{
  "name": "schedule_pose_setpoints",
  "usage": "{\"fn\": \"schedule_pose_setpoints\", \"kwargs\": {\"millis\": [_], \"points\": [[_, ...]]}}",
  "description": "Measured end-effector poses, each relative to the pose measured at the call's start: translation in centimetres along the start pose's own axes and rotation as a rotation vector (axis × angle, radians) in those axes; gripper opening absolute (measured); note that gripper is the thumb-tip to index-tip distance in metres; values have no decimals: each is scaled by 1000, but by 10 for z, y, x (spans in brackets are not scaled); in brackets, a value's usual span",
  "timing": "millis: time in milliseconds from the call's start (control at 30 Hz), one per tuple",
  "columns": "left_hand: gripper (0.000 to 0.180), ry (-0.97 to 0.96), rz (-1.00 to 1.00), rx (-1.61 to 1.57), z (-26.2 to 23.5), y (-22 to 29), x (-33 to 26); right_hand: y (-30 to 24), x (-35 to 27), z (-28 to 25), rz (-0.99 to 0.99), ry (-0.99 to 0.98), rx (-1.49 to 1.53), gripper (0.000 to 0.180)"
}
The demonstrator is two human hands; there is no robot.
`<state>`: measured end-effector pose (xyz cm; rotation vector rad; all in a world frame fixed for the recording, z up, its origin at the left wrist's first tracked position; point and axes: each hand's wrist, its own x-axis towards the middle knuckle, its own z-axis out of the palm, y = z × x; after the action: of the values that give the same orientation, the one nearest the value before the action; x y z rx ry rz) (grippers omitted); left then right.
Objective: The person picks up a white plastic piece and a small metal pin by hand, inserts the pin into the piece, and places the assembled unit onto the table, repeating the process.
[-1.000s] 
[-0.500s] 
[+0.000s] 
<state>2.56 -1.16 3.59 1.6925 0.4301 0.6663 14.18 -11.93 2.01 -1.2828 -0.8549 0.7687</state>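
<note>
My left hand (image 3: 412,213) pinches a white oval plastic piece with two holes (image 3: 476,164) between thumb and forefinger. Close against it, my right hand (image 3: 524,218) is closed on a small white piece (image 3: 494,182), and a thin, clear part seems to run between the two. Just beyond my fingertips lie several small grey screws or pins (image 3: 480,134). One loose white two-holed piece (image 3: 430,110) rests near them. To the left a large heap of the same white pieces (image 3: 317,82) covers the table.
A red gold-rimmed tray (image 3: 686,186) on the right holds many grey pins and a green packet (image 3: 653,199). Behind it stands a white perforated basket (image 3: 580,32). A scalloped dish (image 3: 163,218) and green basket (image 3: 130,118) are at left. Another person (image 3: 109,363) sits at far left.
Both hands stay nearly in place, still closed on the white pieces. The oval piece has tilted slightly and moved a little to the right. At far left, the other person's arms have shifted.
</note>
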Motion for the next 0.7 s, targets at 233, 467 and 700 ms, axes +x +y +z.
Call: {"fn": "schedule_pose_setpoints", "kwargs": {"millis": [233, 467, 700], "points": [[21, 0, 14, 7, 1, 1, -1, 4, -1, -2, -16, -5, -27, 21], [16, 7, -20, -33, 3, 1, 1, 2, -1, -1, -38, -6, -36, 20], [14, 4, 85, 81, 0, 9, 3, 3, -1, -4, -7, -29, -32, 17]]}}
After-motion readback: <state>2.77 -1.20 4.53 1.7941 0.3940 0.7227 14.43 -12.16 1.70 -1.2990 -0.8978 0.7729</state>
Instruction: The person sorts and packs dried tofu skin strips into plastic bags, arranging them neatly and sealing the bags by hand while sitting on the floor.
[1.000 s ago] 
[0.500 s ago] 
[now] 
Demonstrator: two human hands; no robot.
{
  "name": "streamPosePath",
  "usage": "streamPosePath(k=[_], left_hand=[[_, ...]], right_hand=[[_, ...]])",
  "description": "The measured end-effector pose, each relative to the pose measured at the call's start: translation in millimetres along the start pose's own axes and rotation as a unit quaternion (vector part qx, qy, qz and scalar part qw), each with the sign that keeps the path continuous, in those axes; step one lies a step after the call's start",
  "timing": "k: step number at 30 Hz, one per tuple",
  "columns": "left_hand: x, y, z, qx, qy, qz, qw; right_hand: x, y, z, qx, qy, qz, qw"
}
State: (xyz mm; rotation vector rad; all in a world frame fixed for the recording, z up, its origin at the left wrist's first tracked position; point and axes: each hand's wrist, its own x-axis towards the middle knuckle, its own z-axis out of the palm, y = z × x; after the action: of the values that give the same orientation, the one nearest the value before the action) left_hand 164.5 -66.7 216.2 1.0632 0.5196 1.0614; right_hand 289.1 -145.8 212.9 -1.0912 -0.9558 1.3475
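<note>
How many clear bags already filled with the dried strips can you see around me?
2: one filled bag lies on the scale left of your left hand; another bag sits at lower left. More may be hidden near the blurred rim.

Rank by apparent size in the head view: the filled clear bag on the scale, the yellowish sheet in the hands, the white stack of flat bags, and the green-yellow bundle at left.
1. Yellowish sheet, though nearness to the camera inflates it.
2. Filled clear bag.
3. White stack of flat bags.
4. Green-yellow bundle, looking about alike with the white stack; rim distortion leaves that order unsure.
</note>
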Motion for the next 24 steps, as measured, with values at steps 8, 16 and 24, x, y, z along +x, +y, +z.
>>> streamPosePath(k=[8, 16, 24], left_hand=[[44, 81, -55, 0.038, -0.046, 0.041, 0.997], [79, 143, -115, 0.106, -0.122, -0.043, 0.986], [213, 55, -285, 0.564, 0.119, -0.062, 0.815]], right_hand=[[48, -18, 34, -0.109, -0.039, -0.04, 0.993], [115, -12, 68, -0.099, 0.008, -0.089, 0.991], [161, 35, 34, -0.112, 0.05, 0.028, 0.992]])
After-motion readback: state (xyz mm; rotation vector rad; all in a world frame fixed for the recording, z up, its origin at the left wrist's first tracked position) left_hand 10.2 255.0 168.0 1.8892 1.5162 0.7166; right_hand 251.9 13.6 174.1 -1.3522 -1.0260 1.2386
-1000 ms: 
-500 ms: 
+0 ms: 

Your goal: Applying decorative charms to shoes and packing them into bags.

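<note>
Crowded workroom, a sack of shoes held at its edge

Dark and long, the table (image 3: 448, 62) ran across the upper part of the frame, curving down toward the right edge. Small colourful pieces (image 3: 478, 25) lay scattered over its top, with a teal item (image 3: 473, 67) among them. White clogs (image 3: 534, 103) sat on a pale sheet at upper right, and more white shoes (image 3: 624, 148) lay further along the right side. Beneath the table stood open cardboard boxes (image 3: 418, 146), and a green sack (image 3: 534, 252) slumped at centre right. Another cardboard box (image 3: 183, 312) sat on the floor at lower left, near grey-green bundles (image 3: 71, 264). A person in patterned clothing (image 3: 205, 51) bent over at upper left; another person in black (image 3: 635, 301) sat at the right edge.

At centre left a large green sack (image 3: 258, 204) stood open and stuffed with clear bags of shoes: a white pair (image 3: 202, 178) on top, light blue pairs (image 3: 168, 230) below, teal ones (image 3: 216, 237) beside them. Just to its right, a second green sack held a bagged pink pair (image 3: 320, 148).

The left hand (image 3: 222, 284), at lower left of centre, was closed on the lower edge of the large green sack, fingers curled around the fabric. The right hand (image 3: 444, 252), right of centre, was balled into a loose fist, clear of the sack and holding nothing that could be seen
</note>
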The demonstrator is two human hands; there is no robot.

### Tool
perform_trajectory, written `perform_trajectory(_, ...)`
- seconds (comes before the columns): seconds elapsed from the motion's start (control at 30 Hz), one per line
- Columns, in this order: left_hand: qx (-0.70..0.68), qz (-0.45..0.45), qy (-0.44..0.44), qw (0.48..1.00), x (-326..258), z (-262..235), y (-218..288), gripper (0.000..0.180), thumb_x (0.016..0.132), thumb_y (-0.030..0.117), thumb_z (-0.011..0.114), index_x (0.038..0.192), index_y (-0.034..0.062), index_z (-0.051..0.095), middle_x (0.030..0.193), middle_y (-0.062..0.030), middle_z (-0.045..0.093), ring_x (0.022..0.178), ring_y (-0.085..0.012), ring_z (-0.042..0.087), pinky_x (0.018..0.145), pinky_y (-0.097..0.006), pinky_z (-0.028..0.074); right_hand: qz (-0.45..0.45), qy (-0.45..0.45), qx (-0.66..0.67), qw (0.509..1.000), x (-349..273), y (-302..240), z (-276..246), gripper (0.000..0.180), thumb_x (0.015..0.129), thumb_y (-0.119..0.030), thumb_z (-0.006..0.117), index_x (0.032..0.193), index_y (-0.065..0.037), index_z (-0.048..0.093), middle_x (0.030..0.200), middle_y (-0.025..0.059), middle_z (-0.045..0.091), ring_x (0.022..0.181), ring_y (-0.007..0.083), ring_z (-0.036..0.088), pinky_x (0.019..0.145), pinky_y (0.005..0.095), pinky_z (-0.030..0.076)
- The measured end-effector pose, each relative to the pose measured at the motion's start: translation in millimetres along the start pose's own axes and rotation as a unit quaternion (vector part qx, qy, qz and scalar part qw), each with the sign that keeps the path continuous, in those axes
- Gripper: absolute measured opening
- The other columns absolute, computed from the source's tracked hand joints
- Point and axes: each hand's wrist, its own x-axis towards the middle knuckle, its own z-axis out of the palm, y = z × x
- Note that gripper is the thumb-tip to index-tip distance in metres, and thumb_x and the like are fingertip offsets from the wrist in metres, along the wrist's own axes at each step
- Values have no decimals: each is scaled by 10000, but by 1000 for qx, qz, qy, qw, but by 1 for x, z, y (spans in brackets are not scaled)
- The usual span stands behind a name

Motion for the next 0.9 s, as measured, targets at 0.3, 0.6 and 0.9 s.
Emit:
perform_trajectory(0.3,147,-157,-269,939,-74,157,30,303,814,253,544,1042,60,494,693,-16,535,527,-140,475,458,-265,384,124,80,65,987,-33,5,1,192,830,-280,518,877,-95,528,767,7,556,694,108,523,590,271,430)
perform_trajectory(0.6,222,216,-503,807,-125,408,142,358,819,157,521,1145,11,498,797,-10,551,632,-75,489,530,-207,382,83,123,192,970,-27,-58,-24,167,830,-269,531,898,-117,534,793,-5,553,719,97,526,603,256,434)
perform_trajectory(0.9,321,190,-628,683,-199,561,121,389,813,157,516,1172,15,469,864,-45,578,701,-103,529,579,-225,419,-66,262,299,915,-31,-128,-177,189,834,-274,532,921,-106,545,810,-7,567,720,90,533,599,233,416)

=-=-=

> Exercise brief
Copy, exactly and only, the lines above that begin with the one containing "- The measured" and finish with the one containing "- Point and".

> Result
- The measured end-effector pose, each relative to the pose measured at the motion's start: translation in millimetres along the start pose's own axes and rotation as a unit quaternion (vector part qx, qy, qz and scalar part qw), each with the sign that keeps the path continuous, in those axes
- Gripper: absolute measured opening
- The other columns absolute, computed from the source's tracked hand joints
- Point and axes: each hand's wrist, its own x-axis towards the middle knuckle, its own z-axis out of the palm, y = z × x

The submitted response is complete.